Perhaps I’m the only one, but I find that I dread Christmas, we’ll not Christmas itself so much as the lead up to Christmas. It feels like I spend so much time rushing around like a mad man trying to get everything done and organized. Probably part of the rushed feeling is due to my procrastination and me having to get everything finished in the week leading up to Christmas. I always say that next year I will be more organized. But I can honestly say that “next year” hasn’t actually happened for me. I think part of the procrastination problem is that I always want to find the “perfect” gift for people. And as we get older that is getting harder and harder to do. So I put it off until I can’t put it off anymore and then settle for “good enough”. But by then it’s the week before, the stores are a zoo, products are sold out and it just stresses me out even more. I really want to become one of those people that is done everything, prepared and organized on December 1st so that I can just sit back and enjoy it all.
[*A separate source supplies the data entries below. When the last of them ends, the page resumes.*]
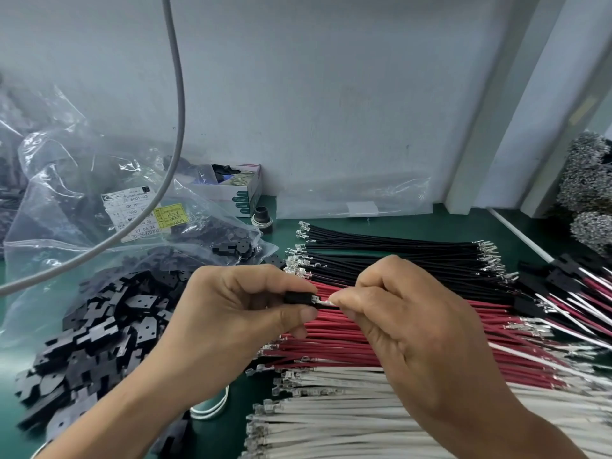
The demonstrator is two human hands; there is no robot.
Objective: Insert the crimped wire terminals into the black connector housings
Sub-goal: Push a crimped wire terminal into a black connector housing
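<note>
Left hand [238, 303] pinching a black connector housing [297, 298] between thumb and curled fingers, mid-frame, above the wire bundles. Right hand [407, 313] just beside it, fingertips closed on a white wire [326, 303] right at its terminal end, metal tip meeting the housing's right-hand opening; how deep the terminal sits, not tellable. Both hands raised off the green table [238, 425]. Under the hands, three flat rows of cut wires with crimped ends: black wires [397, 250] farthest back, red wires [331, 346] in the middle, white wires [331, 419] nearest the camera. Loose pile of black housings [99, 326] at left on the table, spilling from an open clear plastic bag [66, 180] carrying a white label and a yellow sticker [170, 215]. Finished assemblies [579, 293] with red and white leads at right edge, well apart from the pile. Small open cardboard box [241, 190] against the back wall, a dark round cap [263, 218] just in front of it. Grey cable [175, 127] hanging across the upper left. Bundles of silvery terminals [589, 180] at far right. A white rubber band [212, 409] lying on the table between the forearms.
</note>
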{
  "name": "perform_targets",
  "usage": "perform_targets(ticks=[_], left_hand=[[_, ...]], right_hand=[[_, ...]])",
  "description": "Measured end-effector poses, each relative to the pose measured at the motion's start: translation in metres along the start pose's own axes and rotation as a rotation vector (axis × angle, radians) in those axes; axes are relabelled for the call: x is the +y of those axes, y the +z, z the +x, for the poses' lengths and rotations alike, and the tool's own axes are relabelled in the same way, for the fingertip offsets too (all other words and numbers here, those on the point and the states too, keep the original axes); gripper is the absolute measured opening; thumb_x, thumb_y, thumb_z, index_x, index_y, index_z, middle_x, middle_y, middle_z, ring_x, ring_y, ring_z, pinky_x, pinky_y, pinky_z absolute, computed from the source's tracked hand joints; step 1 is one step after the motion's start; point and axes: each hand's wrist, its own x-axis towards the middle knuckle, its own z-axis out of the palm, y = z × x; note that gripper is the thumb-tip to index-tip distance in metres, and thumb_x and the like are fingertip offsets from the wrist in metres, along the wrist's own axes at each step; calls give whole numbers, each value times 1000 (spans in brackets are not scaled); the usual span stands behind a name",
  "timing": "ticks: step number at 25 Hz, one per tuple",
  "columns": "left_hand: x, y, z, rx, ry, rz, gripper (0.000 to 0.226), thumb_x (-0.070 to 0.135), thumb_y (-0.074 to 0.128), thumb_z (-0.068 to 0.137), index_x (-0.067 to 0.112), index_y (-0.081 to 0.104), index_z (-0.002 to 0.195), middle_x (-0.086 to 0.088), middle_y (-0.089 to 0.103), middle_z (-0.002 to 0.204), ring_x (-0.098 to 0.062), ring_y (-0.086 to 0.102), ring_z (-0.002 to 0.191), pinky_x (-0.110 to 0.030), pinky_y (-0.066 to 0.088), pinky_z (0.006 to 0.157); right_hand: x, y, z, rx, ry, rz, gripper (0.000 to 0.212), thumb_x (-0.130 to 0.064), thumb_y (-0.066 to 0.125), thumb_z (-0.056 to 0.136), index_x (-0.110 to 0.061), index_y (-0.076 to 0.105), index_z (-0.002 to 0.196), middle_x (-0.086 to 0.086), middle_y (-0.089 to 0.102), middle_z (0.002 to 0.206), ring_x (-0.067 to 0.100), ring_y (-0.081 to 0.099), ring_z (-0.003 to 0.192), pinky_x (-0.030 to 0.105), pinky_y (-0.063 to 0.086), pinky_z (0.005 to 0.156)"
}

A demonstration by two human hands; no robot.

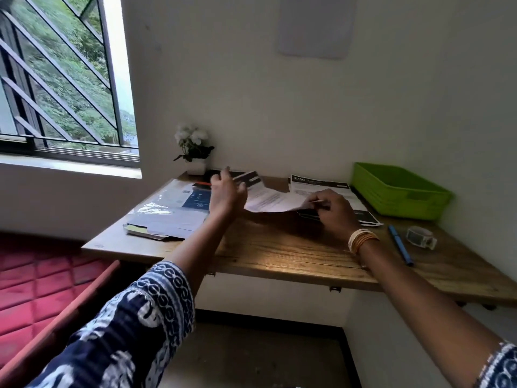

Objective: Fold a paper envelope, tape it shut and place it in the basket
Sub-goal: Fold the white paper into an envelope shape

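Observation:
A printed sheet of paper [270,201] hangs just above the wooden table [279,247], lifted at its right corner. My right hand [333,212] pinches that corner. My left hand [226,191] hovers at the sheet's left edge, fingers spread, and I cannot tell if it touches the paper. A green plastic basket [397,191] stands at the table's back right corner against the wall. A roll of clear tape in a dispenser [421,237] lies on the table in front of the basket.
A stack of printed sheets [319,183] lies behind my right hand. Envelopes and a plastic sleeve [170,217] cover the table's left part. A blue pen [400,245] lies beside the tape. A small potted plant [194,152] stands at the back wall.

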Motion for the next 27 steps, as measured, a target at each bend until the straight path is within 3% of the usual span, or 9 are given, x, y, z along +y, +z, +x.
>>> perform_targets(ticks=[2,5,8,11,14,16,18,21,27], left_hand=[[-6,-11,5,58,-195,-10,58,18,58,84,6,34,135,-28,35,133,-40,53,108,-41,43,94],[-19,-21,8,90,-264,60,48,16,61,80,3,46,124,-26,44,125,-38,54,105,-37,45,91],[-24,-27,10,-159,-224,98,51,16,70,76,13,56,125,-13,62,121,-25,61,102,-33,51,89],[-21,-31,10,-386,-173,-39,53,1,70,75,15,59,125,-8,61,124,-19,62,98,-34,53,88],[-25,-30,4,-403,-131,-51,32,3,65,79,19,71,106,-4,66,117,-13,63,87,-31,52,87],[-29,-26,3,-352,-94,4,24,10,64,81,25,74,97,-2,69,110,-16,65,93,-36,52,92],[-28,-24,2,-351,-54,63,22,15,62,84,28,74,97,1,69,109,-16,65,95,-39,52,92],[-31,-26,0,-370,-15,69,22,16,63,86,26,72,104,1,68,110,-16,65,94,-40,53,90],[-33,-24,3,-390,9,93,24,11,61,88,22,71,107,0,67,113,-16,65,93,-40,55,87]], right_hand=[[6,-10,-1,-5,8,26,34,15,50,79,-8,72,90,11,65,106,22,57,105,28,44,91],[18,-25,-5,-77,42,63,38,18,47,78,-12,71,80,12,65,104,28,57,106,38,45,96],[29,-34,-6,-156,70,10,48,20,45,72,-22,66,64,8,67,94,29,61,103,32,45,92],[39,-43,1,-304,129,-175,49,17,49,72,-27,67,60,10,70,100,26,62,105,41,47,97],[33,-41,12,-410,235,-260,43,10,49,74,-25,73,73,9,72,102,24,64,104,38,50,95],[16,-26,20,-279,253,-217,34,-1,52,77,-26,74,80,6,71,104,22,63,100,30,49,89],[-8,4,26,-238,225,-235,31,-16,49,86,-24,71,106,1,64,120,19,58,106,25,43,87],[-45,67,31,-472,97,-247,40,-27,39,96,-20,51,134,1,54,134,23,53,115,27,42,88],[-31,105,43,-614,65,-443,41,-38,32,96,-17,46,129,7,51,131,26,47,123,38,36,96]])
And don’t get me wrong. I do enjoy Christmas, hanging out with friends and family is the best. It’s just the lead up that drives me nuts. And makes me dread it all a little bit. So I guess for this year I will just use my stress away essential oil and hope that next year will be the year that I’m finally completely organized and can enjoy the month of December.
And full disclosure, the Christmas tree picture with the dogs is from 2 years ago 😏.
Hopefully all of you have a very Merry Christmas and aren’t rushing around like me.